TASK TO CARRY OUT:
Print the data that follows exactly as it stands, from its first line through the line containing "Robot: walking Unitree", and stop there.

DATA SUPPLIED:

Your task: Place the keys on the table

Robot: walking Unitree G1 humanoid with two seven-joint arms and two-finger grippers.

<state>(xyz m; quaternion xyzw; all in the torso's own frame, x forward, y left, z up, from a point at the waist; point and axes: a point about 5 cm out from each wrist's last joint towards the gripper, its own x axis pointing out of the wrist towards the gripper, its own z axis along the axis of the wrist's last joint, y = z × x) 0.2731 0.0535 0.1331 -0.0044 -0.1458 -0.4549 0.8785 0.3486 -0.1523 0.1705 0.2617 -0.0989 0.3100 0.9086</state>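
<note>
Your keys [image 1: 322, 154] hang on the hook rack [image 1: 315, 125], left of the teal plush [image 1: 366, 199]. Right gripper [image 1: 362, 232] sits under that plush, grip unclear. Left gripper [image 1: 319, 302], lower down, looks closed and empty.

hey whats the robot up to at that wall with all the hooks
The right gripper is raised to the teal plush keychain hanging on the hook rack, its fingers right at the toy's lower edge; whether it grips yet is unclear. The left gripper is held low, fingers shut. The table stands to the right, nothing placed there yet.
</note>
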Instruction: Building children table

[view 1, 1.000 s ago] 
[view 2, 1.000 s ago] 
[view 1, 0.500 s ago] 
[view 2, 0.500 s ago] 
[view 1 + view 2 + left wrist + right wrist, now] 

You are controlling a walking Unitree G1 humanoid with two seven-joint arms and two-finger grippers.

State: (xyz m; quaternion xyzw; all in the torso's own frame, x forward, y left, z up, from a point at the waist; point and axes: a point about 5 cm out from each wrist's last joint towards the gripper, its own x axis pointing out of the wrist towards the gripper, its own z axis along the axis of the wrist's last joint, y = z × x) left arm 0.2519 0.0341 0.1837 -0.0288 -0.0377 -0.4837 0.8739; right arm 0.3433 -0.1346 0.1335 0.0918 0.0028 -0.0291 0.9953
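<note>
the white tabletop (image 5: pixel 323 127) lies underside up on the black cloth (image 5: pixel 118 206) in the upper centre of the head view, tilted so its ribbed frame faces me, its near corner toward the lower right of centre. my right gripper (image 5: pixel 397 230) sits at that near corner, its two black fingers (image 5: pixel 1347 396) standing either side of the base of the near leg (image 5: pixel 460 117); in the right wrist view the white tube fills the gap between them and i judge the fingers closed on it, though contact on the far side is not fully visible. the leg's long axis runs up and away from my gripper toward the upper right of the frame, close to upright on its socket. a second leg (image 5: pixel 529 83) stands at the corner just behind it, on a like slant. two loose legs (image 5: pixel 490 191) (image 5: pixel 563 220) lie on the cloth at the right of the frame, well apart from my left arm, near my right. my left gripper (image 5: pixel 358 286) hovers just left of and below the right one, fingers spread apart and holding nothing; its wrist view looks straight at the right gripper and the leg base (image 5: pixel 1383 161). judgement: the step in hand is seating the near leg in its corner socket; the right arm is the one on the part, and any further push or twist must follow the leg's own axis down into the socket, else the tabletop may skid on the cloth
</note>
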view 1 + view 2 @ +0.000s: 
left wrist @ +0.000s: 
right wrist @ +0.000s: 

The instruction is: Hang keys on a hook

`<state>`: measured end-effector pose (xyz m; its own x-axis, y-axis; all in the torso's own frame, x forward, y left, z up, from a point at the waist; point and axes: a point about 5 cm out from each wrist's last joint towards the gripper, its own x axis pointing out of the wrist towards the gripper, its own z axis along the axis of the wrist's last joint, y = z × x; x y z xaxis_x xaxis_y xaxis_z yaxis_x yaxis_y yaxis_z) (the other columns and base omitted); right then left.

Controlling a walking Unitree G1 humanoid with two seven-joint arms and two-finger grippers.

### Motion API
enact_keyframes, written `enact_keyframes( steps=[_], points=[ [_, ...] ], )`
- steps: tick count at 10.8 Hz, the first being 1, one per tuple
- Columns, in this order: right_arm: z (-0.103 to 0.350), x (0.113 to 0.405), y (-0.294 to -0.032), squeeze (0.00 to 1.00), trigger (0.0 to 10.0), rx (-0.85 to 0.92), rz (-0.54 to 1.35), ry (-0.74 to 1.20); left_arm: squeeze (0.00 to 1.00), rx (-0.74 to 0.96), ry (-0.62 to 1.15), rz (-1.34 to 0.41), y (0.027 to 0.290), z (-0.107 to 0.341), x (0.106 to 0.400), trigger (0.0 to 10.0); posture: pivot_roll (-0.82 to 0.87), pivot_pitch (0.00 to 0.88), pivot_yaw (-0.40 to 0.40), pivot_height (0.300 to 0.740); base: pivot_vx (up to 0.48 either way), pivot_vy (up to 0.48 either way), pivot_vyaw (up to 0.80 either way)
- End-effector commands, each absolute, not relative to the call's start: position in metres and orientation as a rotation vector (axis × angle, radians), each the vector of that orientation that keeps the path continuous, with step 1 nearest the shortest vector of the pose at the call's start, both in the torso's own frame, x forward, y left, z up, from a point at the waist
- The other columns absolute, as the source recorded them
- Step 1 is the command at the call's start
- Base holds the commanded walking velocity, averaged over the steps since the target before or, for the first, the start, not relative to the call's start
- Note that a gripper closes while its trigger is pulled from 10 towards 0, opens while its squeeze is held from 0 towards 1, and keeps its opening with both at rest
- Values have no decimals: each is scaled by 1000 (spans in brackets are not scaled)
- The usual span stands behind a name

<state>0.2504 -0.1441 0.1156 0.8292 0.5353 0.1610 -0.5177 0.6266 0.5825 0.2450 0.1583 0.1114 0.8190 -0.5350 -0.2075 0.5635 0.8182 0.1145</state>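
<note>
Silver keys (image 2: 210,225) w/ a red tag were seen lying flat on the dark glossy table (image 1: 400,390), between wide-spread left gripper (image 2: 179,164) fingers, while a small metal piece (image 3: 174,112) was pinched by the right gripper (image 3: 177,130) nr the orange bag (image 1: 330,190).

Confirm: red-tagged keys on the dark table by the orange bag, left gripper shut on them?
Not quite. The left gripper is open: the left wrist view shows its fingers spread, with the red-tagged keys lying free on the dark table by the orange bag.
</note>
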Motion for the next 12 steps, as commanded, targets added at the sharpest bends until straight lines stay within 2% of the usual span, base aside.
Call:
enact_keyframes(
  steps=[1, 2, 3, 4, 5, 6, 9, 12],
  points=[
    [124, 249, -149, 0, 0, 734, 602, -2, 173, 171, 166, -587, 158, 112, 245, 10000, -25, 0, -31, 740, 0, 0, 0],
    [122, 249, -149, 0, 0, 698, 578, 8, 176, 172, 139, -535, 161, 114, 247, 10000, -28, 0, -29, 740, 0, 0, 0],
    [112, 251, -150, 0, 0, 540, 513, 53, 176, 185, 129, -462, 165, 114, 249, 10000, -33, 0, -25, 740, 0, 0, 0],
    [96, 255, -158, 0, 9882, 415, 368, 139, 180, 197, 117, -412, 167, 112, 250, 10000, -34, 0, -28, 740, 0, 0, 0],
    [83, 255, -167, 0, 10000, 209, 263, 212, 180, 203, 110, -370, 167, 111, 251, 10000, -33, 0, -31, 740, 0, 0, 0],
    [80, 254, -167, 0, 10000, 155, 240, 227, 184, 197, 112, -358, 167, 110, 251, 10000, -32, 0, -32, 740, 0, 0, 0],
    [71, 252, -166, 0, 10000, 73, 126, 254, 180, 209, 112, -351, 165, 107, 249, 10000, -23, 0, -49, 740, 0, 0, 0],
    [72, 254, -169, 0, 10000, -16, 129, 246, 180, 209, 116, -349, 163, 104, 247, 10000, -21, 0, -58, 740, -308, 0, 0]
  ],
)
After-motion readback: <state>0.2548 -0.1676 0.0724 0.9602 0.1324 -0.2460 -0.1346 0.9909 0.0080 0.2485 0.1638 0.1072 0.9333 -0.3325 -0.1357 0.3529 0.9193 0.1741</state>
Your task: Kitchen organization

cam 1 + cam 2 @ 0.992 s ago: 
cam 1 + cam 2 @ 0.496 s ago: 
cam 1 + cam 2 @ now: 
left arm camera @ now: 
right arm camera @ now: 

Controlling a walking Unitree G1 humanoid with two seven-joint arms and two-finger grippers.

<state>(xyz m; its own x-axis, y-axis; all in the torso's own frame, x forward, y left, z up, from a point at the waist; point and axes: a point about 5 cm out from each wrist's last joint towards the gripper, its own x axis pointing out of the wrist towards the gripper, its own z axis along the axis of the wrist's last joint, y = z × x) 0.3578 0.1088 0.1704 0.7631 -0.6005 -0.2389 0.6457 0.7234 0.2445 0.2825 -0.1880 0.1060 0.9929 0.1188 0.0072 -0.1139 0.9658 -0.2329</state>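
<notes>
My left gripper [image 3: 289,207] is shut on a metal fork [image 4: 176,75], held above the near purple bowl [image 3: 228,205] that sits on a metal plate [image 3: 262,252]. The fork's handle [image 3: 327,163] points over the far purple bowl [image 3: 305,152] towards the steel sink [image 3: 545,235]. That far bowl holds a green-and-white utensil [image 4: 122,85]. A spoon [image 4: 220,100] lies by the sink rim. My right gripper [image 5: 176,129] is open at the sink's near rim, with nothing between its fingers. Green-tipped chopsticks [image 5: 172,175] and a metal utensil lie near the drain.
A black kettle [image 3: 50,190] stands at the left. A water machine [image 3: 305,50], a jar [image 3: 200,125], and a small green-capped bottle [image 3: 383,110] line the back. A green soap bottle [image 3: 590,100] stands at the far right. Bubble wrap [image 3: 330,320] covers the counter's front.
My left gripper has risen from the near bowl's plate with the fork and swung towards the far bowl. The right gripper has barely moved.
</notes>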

COMPLETED EXERCISE:
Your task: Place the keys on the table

Robot: walking Unitree G1 humanoid with two seven-joint arms and two-finger grippers.

No more output is given for this exercise.